Retype the material exactly, ending with the line containing "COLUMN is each".

(Data extract)

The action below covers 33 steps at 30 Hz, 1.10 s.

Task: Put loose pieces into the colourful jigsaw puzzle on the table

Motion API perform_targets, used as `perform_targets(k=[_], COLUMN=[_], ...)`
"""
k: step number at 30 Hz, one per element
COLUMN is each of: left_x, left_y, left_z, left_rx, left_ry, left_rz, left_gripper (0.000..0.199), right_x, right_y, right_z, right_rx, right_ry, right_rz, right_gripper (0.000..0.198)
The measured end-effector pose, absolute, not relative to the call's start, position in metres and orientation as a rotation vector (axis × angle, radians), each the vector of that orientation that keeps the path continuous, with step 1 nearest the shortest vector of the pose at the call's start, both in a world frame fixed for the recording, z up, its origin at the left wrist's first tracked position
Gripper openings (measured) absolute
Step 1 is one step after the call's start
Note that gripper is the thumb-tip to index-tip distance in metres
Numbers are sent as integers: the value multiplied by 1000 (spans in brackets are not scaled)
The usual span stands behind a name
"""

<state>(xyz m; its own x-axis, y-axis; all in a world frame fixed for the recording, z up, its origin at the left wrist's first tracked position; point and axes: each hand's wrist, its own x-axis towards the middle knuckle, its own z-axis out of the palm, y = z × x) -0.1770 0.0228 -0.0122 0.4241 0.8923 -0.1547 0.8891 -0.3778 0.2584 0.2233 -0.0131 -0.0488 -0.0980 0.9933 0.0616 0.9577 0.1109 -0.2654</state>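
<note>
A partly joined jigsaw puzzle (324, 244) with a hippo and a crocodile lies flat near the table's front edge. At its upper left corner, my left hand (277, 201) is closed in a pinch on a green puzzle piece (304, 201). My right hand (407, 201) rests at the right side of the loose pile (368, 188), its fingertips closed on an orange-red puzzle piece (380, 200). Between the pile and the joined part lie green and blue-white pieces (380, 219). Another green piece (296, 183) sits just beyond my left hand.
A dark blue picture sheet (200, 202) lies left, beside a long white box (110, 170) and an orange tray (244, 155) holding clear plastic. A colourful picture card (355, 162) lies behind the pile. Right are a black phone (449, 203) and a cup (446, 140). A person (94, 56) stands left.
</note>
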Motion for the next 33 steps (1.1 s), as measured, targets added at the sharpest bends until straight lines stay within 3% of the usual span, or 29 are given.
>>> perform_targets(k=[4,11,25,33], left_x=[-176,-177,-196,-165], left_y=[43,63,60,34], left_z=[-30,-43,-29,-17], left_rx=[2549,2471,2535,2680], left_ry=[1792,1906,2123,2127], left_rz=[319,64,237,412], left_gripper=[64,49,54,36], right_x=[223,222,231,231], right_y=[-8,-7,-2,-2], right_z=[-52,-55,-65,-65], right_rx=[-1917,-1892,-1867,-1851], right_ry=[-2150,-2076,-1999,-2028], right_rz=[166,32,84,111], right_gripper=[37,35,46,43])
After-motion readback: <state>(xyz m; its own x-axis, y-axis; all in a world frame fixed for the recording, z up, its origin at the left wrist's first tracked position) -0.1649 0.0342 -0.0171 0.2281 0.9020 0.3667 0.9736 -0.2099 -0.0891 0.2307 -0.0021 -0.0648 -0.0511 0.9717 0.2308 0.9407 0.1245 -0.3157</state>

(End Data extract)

*Reply to the task*
The action below covers 33 steps at 30 Hz, 1.10 s.

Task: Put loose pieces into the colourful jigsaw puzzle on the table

Motion API perform_targets, used as `perform_targets(k=[_], COLUMN=[_], ...)`
"""
k: step number at 30 Hz, one per element
COLUMN is each of: left_x, left_y, left_z, left_rx, left_ry, left_rz, left_gripper (0.000..0.199), right_x, right_y, right_z, right_rx, right_ry, right_rz, right_gripper (0.000..0.198)

No further response is needed.